- Type: Mental health trust
- Budget: £230 million
- Chair: Marie Burnham
- Chief executive: Mark Brooks
- Staff: 4,235 whole time equivalent
- Website: www.southwestyorkshire.nhs.uk

= South West Yorkshire Partnership NHS Foundation Trust =

Health provider in the UK

South West Yorkshire Partnership Teaching NHS Foundation Trust is an NHS trust which provides mental health, learning disability and community health care services in Calderdale, Kirklees, Wakefield and Barnsley. The trust also provides some of the medium secure forensic services for the Doncaster and Yorkshire and the Humber region. The trust's headquarters is located at Fieldhead Hospital in Wakefield, which is a psychiatric and learning disabilities hospital.

==History==

The logo of the now-defunct South West Yorkshire Mental Health NHS Trust.

The trust was formed in 2002 when mental health services in the southern half of West Yorkshire were reorganised and brought together the service provisions from the districts of Calderdale, Kirklees and Wakefield. The Trust was originally called South West Yorkshire Mental Health NHS Trust (SWYMHT) with the headquarters based at Fieldhead Hospital in Wakefield. The new trust inherited a large estate from the previous three predecessor Trusts such as the Sycamores Community Unit for the Elderly in Ossett; Poplars Community Unit for the Elderly in Hemsworth; Enfield Down in Honley; The Dales Unit and Lyndhurst in Halifax; the Priestley Unit and 8 Fox View in Dewsbury; Wells House in Sowerby Bridge and Castleford, Normanton and District Hospital.

On 31 March 2009, the trust became a NHS foundation trust and was renamed South West Yorkshire Partnership NHS Foundation Trust.

In 2013, when the primary care trustss were abolished as part of the Health and Social Care Act 2012 the trust took over the mental health services and community health care provisions from Barnsley PCT, and as such, the trust's footprint expanded to cover two counties. The trust's estate expanded once again to include Kendray Hospital and Mount Vernon Hospital with several health centres and offices within the Barnsley district.

Rob Webster, Former Chief Executive, was top of the poll in the Health Service Journal’s Top 50 chief executives in 2021, the first from a mental health trust.

==Services==

The trust's structure is based upon six business delivery units (BDUs):

- Barnsley
- Calderdale
- Kirklees
- Sheffield
- Wakefield
- Forensic
- Specialist Services

Like most mental health trusts, the trust has reduced the number of beds to release resources for care at home.
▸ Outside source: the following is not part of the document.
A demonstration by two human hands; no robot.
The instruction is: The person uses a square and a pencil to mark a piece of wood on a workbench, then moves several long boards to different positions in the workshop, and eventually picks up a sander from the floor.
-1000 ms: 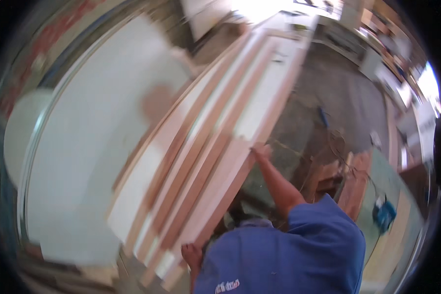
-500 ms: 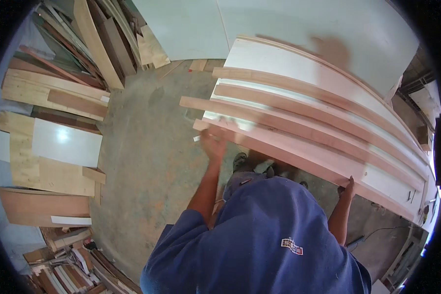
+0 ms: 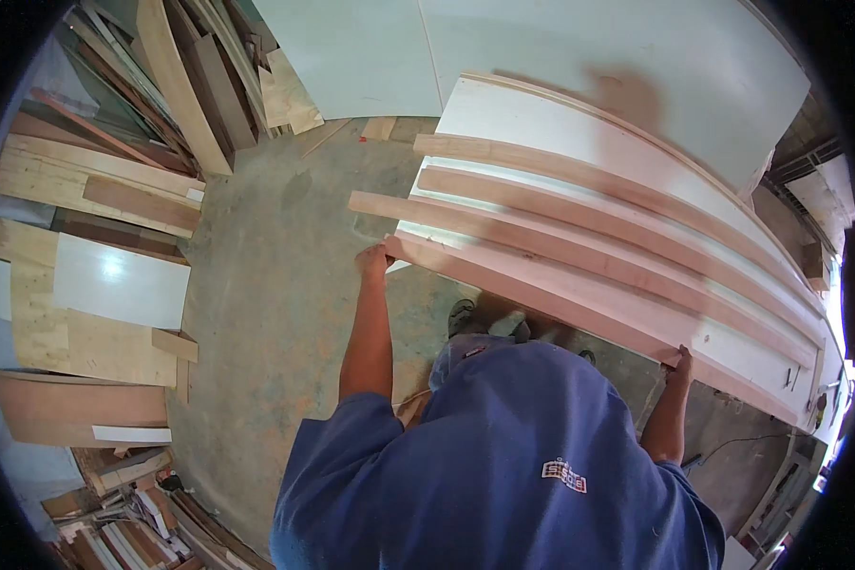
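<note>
The nearest of several long, pinkish-brown wooden planks (image 3: 532,307) lies along the near edge of a white-topped bench (image 3: 522,116). My left hand (image 3: 374,258) is closed on its left end, with the fingers partly hidden. Toward the right, my right hand (image 3: 680,361) grips the same plank at its near edge, thumb on top. Beyond it, another plank (image 3: 465,219) sticks out past the bench's left end. Two more, a middle plank (image 3: 503,193) and a far plank (image 3: 503,152), lie roughly parallel on the white surface.
Pale panels (image 3: 541,47) stand behind the bench. Along the left lie plywood offcuts (image 3: 28,313), a glossy white sheet (image 3: 119,280) and leaning boards (image 3: 182,85). Wood scraps (image 3: 114,541) are piled at lower left. A dark cable (image 3: 731,440) runs along the concrete floor (image 3: 266,304) at right.
My left hand has moved left from above the near plank to its end and closed there. My right hand keeps its hold, and the plank has barely shifted.
</note>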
Child and adolescent mental health services in Calderdale and Kirklees, previously delivered by Calderdale and Huddersfield NHS Foundation Trust were transferred to South West Yorkshire Partnership Foundation Trust in 2013.

Locala won a tender for the Care Closer to Home contract worth £284.9m over seven years from Greater Huddersfield and North Kirklees Clinical Commissioning Groups in June 2015, which is delivered in a partnership with the Trust, a local hospice and other third sector organisations.

On 1 September 2017, the trust launched a new perinatal mental health service which is based in Dewsbury and operates across the trust.

The trust was required to give undertakings in consideration of the Information Commissioner's Office not exercising its powers to serve an enforcement notice after it had sent patient data to the wrong address on several occasions.

The Trust was named by the Health Service Journal as one of the top hundred NHS trusts to work for in 2015. At that time, it had 4,235 full-time equivalent staff and a sickness absence rate of 4.81%. 63% of staff recommend it as a place for treatment and 56% recommend it as a place to work.

On 17 October 2025, the Trust announced that it had achieved Teaching status, formalising a partnership with University of Leeds. This included a name change to : South West Yorkshire Partnership Teaching NHS Foundation Trust.